We don't want to set up another server just for ZooKeeper, and we don't
want the System Server to run another instance of the JVM just for
ZooKeeper, so we have decided to embed the ZooKeeper server in our
Administrator application.

If the System Server goes down for whatever reason, we no longer have a
need for locks, so it's not a problem if ZooKeeper goes down too. However,
if we have two System Servers, we would like to be able to fail over to the
second server. However, ZooKeeper requires that a majority of the ZooKeeper
servers be up in order to run. This requirement seems strange and
worrisome. For the time being, we can just run an additional ZooKeeper
server on another server to give ZooKeeper the redundancy it needs.

Another issue is that we would like to have fast locks and reduced network
traffic by being able to read from the local ZooKeeper server. However, the
ZooKeeper client connects to a ZooKeeper server at random. This is another
indication that ZooKeeper might be the wrong tool to use.

An important feature that we need is deadlock detection.
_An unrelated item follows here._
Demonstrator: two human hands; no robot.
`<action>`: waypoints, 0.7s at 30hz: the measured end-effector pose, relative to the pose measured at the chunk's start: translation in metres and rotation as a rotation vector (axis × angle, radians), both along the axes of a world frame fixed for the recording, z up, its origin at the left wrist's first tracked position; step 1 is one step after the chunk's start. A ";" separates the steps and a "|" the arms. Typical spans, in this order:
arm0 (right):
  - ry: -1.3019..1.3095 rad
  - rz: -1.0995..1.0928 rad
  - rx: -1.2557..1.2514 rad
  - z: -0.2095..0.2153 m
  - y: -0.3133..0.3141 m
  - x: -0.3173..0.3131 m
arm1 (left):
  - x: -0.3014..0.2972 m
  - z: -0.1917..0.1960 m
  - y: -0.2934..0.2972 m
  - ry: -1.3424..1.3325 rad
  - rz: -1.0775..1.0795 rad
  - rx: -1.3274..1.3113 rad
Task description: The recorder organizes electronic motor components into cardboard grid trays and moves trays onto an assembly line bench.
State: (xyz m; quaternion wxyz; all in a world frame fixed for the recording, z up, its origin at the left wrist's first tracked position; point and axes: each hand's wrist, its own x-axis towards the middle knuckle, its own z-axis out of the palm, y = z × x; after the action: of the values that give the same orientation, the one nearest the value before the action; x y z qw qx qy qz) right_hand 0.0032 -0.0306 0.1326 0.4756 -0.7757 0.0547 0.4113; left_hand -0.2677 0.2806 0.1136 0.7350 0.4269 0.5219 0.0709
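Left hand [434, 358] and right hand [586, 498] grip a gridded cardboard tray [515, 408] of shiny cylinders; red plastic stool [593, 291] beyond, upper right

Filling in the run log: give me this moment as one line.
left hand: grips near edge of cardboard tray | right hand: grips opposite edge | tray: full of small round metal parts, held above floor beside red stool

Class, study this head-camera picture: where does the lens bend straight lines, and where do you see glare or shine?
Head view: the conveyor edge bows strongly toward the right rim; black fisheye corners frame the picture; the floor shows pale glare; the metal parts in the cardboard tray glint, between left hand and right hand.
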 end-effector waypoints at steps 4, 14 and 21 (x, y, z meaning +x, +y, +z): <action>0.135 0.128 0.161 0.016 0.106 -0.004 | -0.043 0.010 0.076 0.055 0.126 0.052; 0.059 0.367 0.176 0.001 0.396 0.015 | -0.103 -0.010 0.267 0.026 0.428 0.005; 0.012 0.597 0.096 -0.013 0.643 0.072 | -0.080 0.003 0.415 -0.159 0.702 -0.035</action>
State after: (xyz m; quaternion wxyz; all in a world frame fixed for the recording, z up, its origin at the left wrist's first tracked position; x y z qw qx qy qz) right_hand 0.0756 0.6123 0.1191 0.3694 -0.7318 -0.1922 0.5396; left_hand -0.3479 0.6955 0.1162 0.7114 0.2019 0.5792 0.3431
I had to write
this myself, but I was able to do so using the interface that ZooKeeper
provides.

We also need to be able to administrate the ZooKeeper server from our
program. For example, if the ZooKeeper server has an error or we need to
shut down the System Server, then the program may need to shutdown the
ZooKeeper server or restart it. Some code to do this might be:
    // To start the server
    QuorumPeerMain main;
    try {
      QuorumPeerConfig config = new QuorumPeerConfig();
      config.parse("ZooKeeper files\\zoo.cfg");
      main = new QuorumPeerMain();
      main.runFromConfig(config);
    } catch (ConfigException e) {
      e.printStackTrace();
    } catch (IOException e) {
      e.printStackTrace();
    }
    // To shutdown the server
    main.quorumPeer.shutdown();

However, "main.quorumPeer" is protected. There is very little documentation
on the Internet about embedding a ZooKeeper server. In fact, much of the
server interface seems to be written with the mindset that the ZooKeeper
server wouldn't be embedded in an application.

So, in conclusion, I have two important questions. First, will ZooKeeper
work for us, or are we trying to use it in a way that it's not designed
for? And second, if ZooKeeper is a good choice, then is our idea of
embedding the ZooKeeper server the right thing to do?

Thanks for reading this, and I appreciate any thoughts or ideas.